I just read that this morning Asplundh Construction had a fatality on a pole change out today. The job was in Romulus Michigan on a DTE Energy line.
That is all the information I could find it didn't say if it was a lineman, Apprentice, or Groundman. RIP
I just heard that a fella got burned a couple of weeks ago in Toronto. Details are few and far between.
Hey Rob I guess no body on this page cares about this topic any more.
Pretty sad Tramp
"It is not the critic who counts:The credit belongs to the man who is actually in the arena" Teddy Roosevelt
It's not that people don't care it's that there is very little information available and unless there is good first hand info you can't really comment, News reports are totally unreliable {every loud bang is a transformer explosion} and because of lawyers Companies won't release information, There was a time they would share info to stop a re occurrence but now with no nothing management and just bean counters and lawyers running things you'll never hear the the straight story.
At least I got some comments.......
Well Tramp I am going to comment. It looks to me like my prediction is coming true. Since you started this thread I have heard of 5 incidents including this one . Yesterday I learned a fella in Cheektowaga N.Y. died of his injuries from the day before, I heard it was a pole change out no details. Then there was an incident east of Toronto where a young lad got burned, I don't know how bad. Rumour has it a fella got hurt on some tower job here in Ontario in the last few days, plus the one I mentioned a week or so ago makes 5.

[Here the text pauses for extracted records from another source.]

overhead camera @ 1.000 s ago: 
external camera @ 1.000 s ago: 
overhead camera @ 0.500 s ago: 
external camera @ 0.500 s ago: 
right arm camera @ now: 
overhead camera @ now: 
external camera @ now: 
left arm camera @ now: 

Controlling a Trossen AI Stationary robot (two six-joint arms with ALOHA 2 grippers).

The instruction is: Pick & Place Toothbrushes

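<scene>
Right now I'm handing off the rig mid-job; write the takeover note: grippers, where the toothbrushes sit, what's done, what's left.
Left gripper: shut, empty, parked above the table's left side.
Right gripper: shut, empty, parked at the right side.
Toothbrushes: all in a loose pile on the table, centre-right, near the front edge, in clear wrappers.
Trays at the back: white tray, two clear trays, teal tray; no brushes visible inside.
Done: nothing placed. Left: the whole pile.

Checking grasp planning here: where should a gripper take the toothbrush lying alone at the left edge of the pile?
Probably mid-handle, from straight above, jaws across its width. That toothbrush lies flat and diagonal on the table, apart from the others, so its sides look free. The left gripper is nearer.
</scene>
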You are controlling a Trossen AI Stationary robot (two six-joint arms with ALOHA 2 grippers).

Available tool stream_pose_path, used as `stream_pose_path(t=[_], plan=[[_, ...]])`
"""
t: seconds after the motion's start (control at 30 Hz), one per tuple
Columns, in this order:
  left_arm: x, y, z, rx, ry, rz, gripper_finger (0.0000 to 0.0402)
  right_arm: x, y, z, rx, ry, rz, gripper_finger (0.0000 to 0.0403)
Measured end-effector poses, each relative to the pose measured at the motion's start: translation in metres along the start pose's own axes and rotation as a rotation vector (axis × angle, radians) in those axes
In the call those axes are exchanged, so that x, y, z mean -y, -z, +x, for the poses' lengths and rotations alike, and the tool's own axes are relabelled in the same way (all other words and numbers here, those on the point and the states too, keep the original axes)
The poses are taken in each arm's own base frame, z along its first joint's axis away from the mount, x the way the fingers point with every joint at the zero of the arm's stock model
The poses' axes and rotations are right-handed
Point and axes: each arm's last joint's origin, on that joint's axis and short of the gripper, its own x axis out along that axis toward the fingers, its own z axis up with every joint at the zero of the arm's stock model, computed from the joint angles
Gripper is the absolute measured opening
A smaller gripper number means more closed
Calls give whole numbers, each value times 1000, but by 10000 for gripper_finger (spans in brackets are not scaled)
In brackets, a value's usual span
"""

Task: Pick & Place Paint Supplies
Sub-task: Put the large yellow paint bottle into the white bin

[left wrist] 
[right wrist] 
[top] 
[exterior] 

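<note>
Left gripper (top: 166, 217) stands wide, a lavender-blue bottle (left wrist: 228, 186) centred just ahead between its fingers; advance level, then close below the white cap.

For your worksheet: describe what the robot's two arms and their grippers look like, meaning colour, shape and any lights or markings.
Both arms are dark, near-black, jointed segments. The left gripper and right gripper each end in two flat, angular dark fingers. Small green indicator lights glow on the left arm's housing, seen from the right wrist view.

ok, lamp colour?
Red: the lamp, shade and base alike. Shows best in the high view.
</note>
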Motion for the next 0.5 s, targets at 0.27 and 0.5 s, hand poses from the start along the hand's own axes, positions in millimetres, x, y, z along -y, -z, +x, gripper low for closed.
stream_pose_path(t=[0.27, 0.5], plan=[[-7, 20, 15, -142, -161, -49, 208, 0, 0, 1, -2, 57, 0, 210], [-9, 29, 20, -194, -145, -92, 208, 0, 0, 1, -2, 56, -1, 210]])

The ones I know about involved young fellas. Some lack of communication too. Lack of experience, is likely involved too.
Around here it seems the trend for younger ( less experienced fellas ) to be made supervisors. They won't stand up to their bosses and try to protect their crews , mostly because they suffer from a lack of knowledge.

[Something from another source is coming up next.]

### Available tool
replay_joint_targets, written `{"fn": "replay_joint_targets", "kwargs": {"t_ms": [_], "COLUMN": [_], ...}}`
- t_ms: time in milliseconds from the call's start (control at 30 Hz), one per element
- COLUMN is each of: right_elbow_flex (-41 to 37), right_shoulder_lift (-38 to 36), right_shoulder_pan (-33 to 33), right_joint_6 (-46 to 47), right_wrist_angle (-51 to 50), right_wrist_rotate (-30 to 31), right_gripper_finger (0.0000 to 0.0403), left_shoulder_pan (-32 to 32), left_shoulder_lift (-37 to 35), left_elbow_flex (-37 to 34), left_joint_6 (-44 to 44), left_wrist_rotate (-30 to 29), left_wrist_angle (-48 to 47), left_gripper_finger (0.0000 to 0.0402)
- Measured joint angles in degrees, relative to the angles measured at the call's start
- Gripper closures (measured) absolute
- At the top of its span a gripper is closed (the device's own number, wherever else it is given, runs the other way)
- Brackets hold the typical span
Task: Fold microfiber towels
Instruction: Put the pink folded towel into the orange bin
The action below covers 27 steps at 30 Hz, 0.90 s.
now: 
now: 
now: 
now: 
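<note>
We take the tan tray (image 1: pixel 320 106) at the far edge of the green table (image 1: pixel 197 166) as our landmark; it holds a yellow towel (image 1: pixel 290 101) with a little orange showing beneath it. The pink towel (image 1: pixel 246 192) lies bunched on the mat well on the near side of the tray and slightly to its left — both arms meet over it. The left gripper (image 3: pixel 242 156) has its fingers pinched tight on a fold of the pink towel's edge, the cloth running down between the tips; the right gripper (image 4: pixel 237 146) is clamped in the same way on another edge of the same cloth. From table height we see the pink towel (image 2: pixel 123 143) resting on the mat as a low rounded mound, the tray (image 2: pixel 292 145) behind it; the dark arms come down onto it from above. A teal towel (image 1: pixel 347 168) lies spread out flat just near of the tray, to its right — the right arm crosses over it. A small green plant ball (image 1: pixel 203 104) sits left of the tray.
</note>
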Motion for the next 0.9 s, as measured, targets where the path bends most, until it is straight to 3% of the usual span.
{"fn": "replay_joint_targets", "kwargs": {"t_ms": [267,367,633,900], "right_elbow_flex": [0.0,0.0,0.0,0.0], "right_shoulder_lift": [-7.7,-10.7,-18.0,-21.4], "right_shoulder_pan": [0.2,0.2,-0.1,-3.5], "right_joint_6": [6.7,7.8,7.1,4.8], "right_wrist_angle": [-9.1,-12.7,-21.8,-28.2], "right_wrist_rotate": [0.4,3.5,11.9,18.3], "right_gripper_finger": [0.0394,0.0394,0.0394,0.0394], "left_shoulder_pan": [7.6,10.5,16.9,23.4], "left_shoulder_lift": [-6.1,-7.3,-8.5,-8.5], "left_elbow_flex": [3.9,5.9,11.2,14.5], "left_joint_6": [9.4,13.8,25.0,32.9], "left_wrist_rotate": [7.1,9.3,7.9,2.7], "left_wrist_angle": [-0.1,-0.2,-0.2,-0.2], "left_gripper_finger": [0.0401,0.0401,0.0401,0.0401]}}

Modern companies rely on the Dunning Kruger effect to exploit younger people and save money on things like training. Why spend years teaching someone to do the job properly when you can get a kid from a college with a disclaimer certificate. This is happening in all facets of the electrical trade around the world.
https://en.wikipedia.org/wiki/Dunnin...3Kruger_effect
The Dunning Kruger effect is where someone with a little knowledge thinks they are an expert in their field simply because they don't know any better. Corporations find it useful, since they can use labourers to do electrical work cheaply with literally one-day slideshow presentations.
I'll make a guess that the fatality referenced in this article was the VERY common pole change-out where the crane driver is trying to guide a pole between wires with no reliable depth perception at all against a bright background. The pole touches a live cable and conducts enough to affect the heart rhythm of the person guiding it in on the ground.
Really common, and a defibrillator would be capable of restoring heart sync in almost every case. But they really couldn't care less. If you guys had a real union that actually worked for you instead of being an inbred mess of nepotism and fraud then this wouldn't happen.
Portable defibrillators were first invented to save the lives of linemen. Where's yours?